Homeschool this week is studying the 1500's and Reformation and Tulip Mania -- a pretty interesting economic bubble situation where people were paying the equivalent of $40,000 for one tulip bulb, and two weeks later it was only worth $1. I also watched the Disney film "So Dear to My Heart" with the kids this week. It was even a bit historically relevant -- had an animated Christopher Columbus, which we studied 3 weeks ago, and a Robert the Bruce, which we studied 6 weeks ago. And an animated lamb, which was cute. I'd never seen a picture of Burl Ives before. I pictured him older.
In other news there is a very vague possibility that there might be a job opening in September that might work out for me. Uncommital enough? I had lunch with a friend that moved from Austin up here and works at a private school. She introduced me around and I met the principal and took a tour with the children, and I was introduced as the "librarian" from her old school and there was much interest on the part of the principal and asked me about my degree. There is going to be an opening for a librarian at that school. And if I wanted to send the kids there, it would be a 30% discount.

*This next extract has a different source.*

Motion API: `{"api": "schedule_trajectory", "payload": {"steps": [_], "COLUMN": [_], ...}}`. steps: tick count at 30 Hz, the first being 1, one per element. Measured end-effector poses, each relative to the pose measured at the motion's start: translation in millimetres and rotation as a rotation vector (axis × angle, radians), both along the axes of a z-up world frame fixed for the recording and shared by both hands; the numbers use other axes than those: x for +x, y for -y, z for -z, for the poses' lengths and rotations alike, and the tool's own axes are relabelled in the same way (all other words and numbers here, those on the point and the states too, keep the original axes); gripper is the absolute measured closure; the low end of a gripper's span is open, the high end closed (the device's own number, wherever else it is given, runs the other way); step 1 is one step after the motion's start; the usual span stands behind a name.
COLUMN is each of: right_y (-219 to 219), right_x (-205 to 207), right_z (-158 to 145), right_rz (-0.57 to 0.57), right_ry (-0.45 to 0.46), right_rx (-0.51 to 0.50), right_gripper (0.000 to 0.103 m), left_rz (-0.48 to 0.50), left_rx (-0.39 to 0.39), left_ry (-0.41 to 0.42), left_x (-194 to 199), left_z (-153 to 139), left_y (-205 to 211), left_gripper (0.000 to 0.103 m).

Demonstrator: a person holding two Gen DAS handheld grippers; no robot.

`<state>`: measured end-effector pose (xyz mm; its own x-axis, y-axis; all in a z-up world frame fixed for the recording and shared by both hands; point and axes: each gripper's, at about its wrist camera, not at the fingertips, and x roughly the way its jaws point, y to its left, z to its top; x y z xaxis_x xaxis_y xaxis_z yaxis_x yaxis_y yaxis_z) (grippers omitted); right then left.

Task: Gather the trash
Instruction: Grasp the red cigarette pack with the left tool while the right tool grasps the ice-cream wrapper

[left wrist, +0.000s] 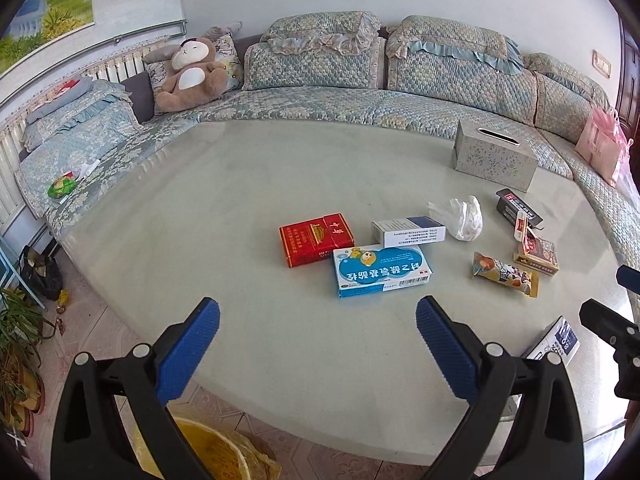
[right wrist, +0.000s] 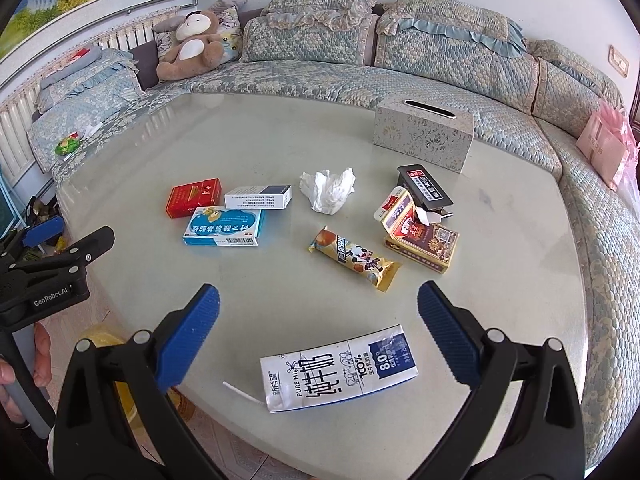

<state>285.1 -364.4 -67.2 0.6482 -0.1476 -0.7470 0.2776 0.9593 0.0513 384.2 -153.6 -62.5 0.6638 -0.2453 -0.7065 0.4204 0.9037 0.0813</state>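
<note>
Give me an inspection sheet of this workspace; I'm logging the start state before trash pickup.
Surface: pale glossy table, litter scattered.
Job's things: flattened milk carton nearest; snack wrapper; crumpled tissue; red box; blue medicine box; white box; opened packs.
Clutter: tissue box.
Grippers: left gripper open, empty; right gripper open, above carton.
Cables: nothing seen.
Surroundings: sofa, plush toy, yellow-lined bin.

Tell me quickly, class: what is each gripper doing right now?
Left gripper: open, holding nothing.
Right gripper: open, holding nothing, above the flattened milk carton.
</note>
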Motion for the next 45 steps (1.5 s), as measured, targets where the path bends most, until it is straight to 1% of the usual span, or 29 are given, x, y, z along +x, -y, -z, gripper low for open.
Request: {"api": "schedule_trajectory", "payload": {"steps": [1,3,5,9,10,12,14,16,18,21,24,27,28,30,32,34,38,40,41,45], "right_y": [3,7,9,16,19,28,36,41,46,51,52,52,51,51,53,54,55,54,54,56], "right_x": [3,10,18,38,44,55,64,72,79,90,97,106,108,112,116,119,122,126,127,136], "right_z": [1,4,7,20,23,28,33,39,46,56,66,75,79,84,89,91,95,99,101,109], "right_rz": [-0.006,-0.036,-0.088,-0.214,-0.237,-0.283,-0.338,-0.381,-0.42,-0.463,-0.506,-0.533,-0.543,-0.552,-0.553,-0.549,-0.56,-0.567,-0.57,-0.572], "right_ry": [-0.002,-0.016,-0.032,-0.08,-0.089,-0.098,-0.11,-0.12,-0.13,-0.169,-0.202,-0.237,-0.249,-0.268,-0.284,-0.293,-0.303,-0.316,-0.322,-0.343], "right_rx": [0.005,-0.018,-0.036,-0.007,-0.005,0.01,0.031,0.03,0.043,0.069,0.081,0.08,0.076,0.071,0.078,0.083,0.106,0.106,0.105,0.101], "right_gripper": [0.006,0.006,0.006,0.006,0.006,0.006,0.006,0.006,0.006,0.006,0.006,0.006,0.006,0.006,0.006,0.006,0.006,0.006,0.006,0.006], "left_rz": [0.013,0.037,0.079,0.219,0.237,0.269,0.322,0.368,0.408,0.46,0.517,0.574,0.595,0.639,0.671,0.705,0.778,0.823,0.839,0.867], "left_rx": [0.005,0.016,0.018,0.028,0.047,0.077,0.082,0.102,0.115,0.131,0.156,0.18,0.196,0.241,0.293,0.33,0.373,0.426,0.447,0.462], "left_ry": [-0.002,0.01,-0.008,-0.073,-0.088,-0.089,-0.076,-0.063,-0.083,-0.121,-0.131,-0.165,-0.164,-0.175,-0.168,-0.185,-0.204,-0.203,-0.215,-0.256], "left_x": [5,16,29,58,66,81,93,103,115,131,143,154,157,162,167,173,177,176,175,184], "left_z": [2,4,7,17,21,26,28,31,36,43,49,58,61,69,75,80,83,91,96,111], "left_y": [3,6,11,24,28,33,36,39,42,48,55,64,67,72,74,72,60,57,58,59], "left_gripper": [0.007,0.007,0.007,0.007,0.007,0.007,0.007,0.007,0.007,0.007,0.007,0.007,0.007,0.007,0.007,0.007,0.011,0.014,0.016,0.019]}}
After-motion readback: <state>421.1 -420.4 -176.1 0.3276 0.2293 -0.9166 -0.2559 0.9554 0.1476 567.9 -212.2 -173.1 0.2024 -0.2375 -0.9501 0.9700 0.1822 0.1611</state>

However, I relly don't think I want to send them there. For one thing, the math program is the same, but instead of working one year ahead, they are on grade level, so it would be a repeat for the two older kids. The kids don't study ancient history at all, just social studies. Possibly I could send the older two to Benjamin's school.
In any case, while I could post a strong case of being experienced, my last paid employment wast 9 years ago and I don't have a teacher's certificate and I have no idea of the salary or the job requirements -- and getting a teaching certificate in Washington State looks like a major pain. If working full time barely covers private school tuition I'm really not sure it would be worth it, as I know they'll learn more homeschooling, and I'd definitely see them more if they aren't in school for 6 hours every day.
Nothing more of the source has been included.